» TRY IT
Return all of the data exactly as written, without the pictures.

» INPUT DATA
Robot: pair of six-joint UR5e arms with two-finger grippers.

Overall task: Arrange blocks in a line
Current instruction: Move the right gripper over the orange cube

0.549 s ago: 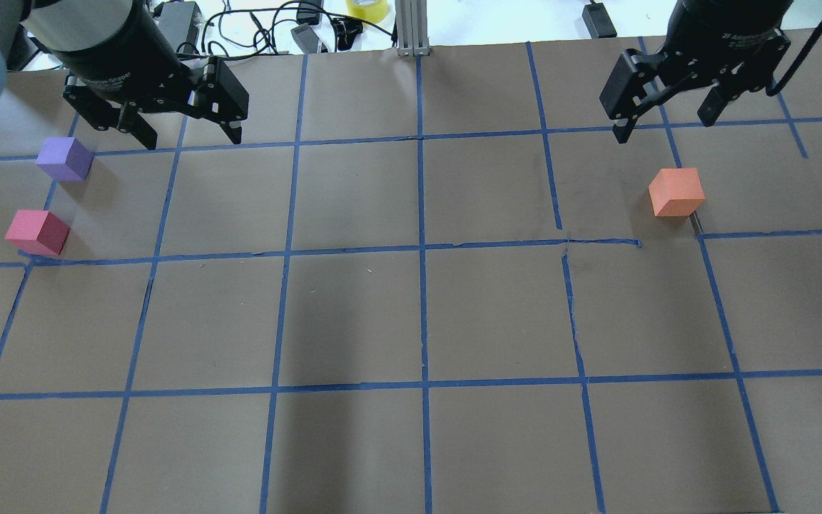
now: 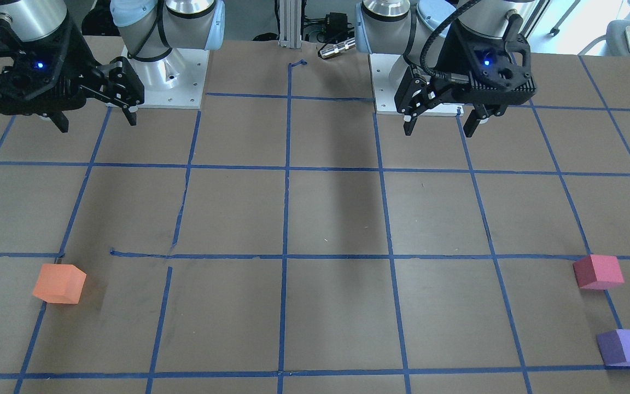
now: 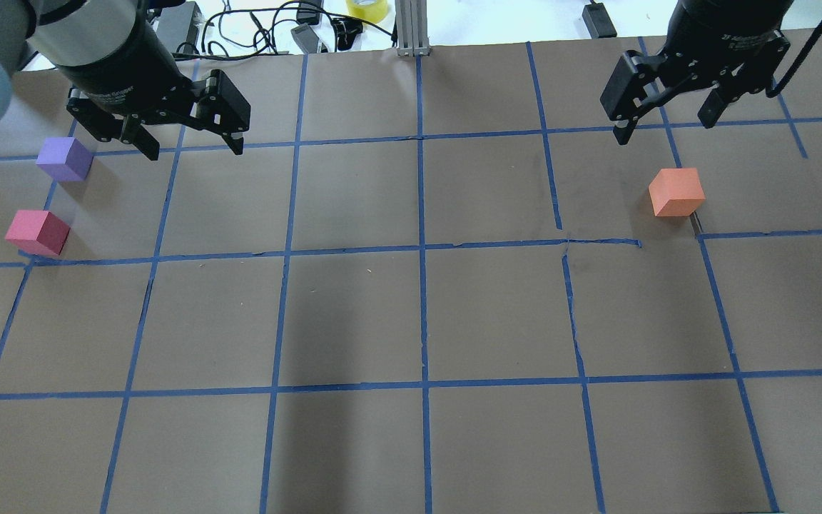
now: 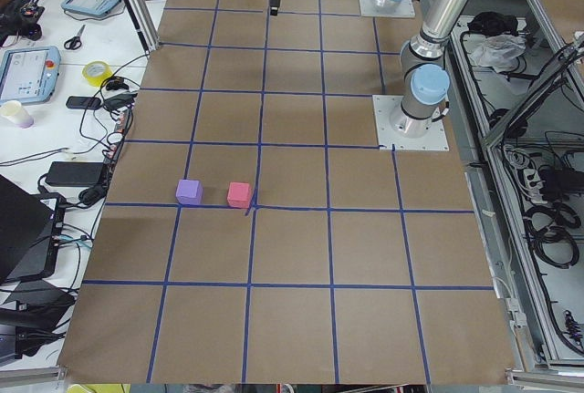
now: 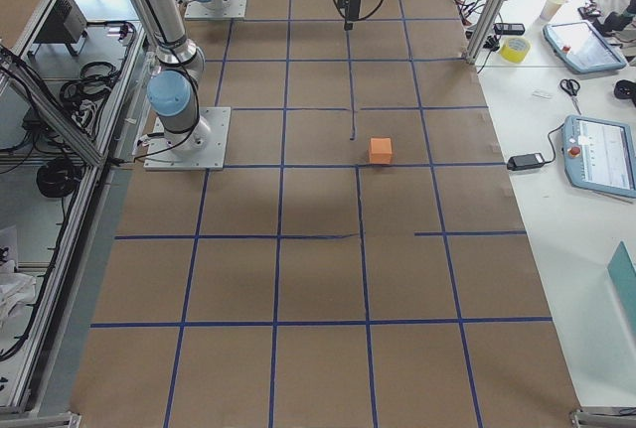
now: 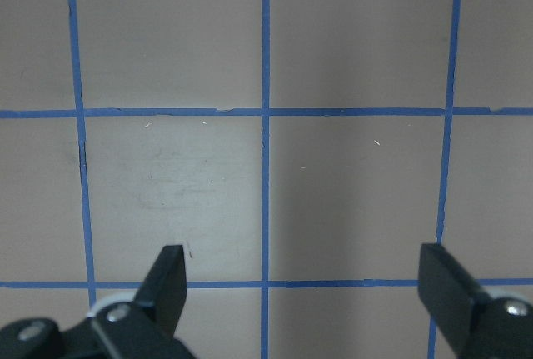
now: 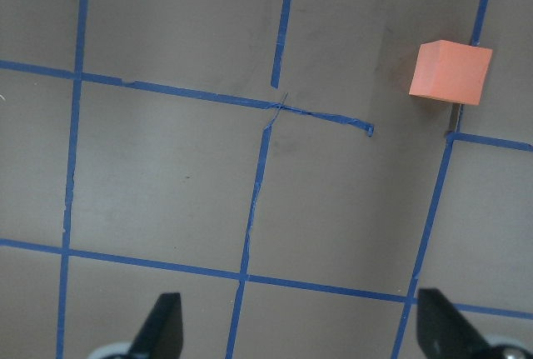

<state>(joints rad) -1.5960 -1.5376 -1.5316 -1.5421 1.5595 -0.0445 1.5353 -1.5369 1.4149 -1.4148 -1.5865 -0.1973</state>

» SOLUTION TO THIS TASK
Robot: pair of six-joint UR5e arms with two-finger grippers.

Overall task: Arrange blocks in a line
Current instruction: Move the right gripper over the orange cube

0.549 s ago: 
now: 
now: 
now: 
now: 
now: 
now: 

<state>(joints rad) -1.5960 -1.5376 -1.5316 -1.5421 1.5595 -0.0445 1.5353 -1.5369 1.4149 -1.4148 -1.5865 -0.1973</state>

The answer contains nothing more.